Revelation and Revolution

Article excerpt

For Alain Badiou, the contemporary French philosopher of the radical Left, a subject is what is summoned into being by a response of persistent fidelity to an eternally enduring "truth event" which breaks disruptively, unpredictably, into the given in all of its irreducible, incommunicable singularity, beyond all law, consensus, and conventional understanding. Badiou would argue that ethics is not the singular revelation of truth, but an ongoing process, that is, the process of remaining faithful to that truth. As Terry Eagleton summarizes, "It is a question of 'persevering in the disruption,' a phrase which clips together both innovation and continuity, visionary crisis and dogged consistency, or what in Badiou's language would be the 'immortal' and the 'mortal' ... He wants, in short, to insert the eternal into time, negotiate the passage between truth event and everyday life, which is what we know as politics." (1) While Eagleton calls this politics, Badiou truth, and Levinas justice, surely it is a description of Revelation, that radical cut into the everyday by a transcendent call to a higher ethics. The difficulty of being faithful to the event--of being just--preoccupies both the rest of the biblical narrative after the portrayal of the revelation, and that difficulty has also preoccupied subsequent human history--in this sense, the revelation is indeed understood as a process, the process of struggling to remain faithful to the truth of the revelation.

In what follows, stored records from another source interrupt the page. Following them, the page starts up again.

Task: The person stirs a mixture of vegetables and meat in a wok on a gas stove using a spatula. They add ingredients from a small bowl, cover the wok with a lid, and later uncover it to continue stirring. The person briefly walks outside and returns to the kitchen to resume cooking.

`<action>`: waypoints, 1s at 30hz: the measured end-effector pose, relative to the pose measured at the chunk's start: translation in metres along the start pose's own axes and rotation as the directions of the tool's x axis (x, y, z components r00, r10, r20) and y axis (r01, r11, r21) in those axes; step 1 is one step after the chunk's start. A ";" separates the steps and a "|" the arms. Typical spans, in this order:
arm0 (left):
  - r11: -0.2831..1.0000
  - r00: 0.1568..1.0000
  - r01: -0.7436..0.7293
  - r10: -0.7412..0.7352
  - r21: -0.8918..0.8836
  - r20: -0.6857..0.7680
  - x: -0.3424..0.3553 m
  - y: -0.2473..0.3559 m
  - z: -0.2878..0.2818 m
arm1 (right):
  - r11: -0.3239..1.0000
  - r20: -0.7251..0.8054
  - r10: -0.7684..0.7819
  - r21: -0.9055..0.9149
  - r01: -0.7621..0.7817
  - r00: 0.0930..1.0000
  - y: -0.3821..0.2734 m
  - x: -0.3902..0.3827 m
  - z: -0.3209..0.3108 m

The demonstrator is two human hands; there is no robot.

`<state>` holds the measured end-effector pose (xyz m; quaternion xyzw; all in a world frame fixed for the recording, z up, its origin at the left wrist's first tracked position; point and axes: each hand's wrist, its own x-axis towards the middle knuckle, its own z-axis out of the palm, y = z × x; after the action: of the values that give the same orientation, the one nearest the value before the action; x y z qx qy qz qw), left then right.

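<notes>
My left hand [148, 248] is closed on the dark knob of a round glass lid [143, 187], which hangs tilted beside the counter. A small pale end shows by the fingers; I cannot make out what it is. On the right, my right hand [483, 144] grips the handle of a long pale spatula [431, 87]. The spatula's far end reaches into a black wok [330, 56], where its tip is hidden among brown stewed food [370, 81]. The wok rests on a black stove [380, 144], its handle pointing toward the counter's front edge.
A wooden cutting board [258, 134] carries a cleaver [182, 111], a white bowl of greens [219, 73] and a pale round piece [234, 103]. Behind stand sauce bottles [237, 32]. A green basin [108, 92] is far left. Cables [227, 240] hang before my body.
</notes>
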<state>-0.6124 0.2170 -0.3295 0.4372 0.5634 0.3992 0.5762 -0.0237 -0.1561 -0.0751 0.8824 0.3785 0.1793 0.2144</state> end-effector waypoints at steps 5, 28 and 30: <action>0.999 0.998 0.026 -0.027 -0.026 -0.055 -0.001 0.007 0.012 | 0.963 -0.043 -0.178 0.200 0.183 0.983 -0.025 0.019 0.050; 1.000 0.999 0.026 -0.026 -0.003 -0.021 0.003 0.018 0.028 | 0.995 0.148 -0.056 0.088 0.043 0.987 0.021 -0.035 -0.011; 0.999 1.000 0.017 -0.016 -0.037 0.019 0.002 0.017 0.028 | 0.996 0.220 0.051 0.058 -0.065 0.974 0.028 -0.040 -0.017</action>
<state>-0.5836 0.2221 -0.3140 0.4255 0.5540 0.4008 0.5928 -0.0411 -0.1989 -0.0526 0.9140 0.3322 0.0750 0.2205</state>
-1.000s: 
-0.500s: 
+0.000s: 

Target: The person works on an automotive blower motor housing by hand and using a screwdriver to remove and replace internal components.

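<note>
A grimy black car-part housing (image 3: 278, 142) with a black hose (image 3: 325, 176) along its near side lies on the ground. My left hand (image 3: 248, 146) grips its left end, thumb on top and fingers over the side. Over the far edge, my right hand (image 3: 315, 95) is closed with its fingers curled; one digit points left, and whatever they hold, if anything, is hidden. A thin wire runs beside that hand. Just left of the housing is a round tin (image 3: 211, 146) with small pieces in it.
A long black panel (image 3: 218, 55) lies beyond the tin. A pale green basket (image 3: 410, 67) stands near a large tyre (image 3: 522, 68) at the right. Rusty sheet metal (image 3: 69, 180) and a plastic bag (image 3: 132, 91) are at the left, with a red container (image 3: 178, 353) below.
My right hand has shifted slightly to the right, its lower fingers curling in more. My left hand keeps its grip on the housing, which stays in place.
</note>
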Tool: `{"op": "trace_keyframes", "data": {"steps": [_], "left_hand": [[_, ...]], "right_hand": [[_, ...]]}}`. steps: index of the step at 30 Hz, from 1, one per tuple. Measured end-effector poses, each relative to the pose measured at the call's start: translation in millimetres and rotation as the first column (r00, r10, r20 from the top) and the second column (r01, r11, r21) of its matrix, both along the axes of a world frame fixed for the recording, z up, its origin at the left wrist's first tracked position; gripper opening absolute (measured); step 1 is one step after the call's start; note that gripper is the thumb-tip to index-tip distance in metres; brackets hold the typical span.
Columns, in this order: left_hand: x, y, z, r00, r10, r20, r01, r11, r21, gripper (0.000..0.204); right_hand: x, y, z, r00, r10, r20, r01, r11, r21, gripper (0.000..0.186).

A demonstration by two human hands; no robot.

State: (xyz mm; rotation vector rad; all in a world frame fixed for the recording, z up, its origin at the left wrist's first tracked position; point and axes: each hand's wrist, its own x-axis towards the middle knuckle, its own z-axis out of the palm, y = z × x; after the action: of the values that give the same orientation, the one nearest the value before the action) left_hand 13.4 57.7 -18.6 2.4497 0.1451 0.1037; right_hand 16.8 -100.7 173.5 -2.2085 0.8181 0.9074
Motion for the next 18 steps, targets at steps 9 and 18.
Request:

While Badiou has no difficulty associating the truth-event with advent of Christ--he pursues the analysis in his book on St. Paul--he is notably less interested in the radical revelation that marks the Sinai event. And yet this revelation beautifully exemplifies his understanding: the narrative describes the creation of subjects who are asked to be faithful to the event--and it gives dire warnings of pseudo-events, fake truths, false idols. I hardly need to rehearse the aura of the exceptional that fills the narrative of the Sinai revelation, the radical break from the ordinary, from life as they knew it--with Moses leading them, not only out of Egypt, out of their habitual slavery, but also out of their camp in the wilderness to be suddenly subjected to a terrifying sound and light show: "now at daybreak on the third day there were peals of thunder on the mountain and lightning flashes, a dense cloud, and a loud trumpet blast, and inside the camp all the people trembled. Then Moses led the people out of the camp to meet God; and they stood at the bottom of the mountain. The mountain of Sinai was entirely wrapped in smoke, because God had descended on it in the form of fire. Like smoke from a furnace ... Louder and louder grew the sound of the trumpet. Moses spoke, and God answered him with peals of thunder" (Ex. 19:16-19). The form of fire is indistinct; the voice of thunder is unintelligible. This is not a deity who is easily reduced to a being, or for that matter, to any concept of being. The Truth has no place in the prior situation: under the terms that reigned prior to revelation, this is unintelligible, unnameable, unthinkable. The demarcation of the place of the event also points clearly to its break with the prior situation: "God said to Moses, 'Go down and warn this people not to pass beyond their bounds to come and look on God, or many of them will lose their lives ... Mark out the limits of the mountain and declare it sacred'" (Ex. 19:21-24). In the philosopher's language: A truth punches a "hole" in knowledges, it is heterogeneous to them, but it is also the sole known source of new knowledges.

The atmosphere at Sinai trembles with something else besides the shock of newness--with threat, with violence--but why? The people tremble before this God, begging Moses to intercede lest they die (Ex. 20:19). It seems that not only the message, but also the messenger is unbearable. Moses' face is radiant from his encounter with God, and he must veil himself for others to even be able to withstand the sight of him. …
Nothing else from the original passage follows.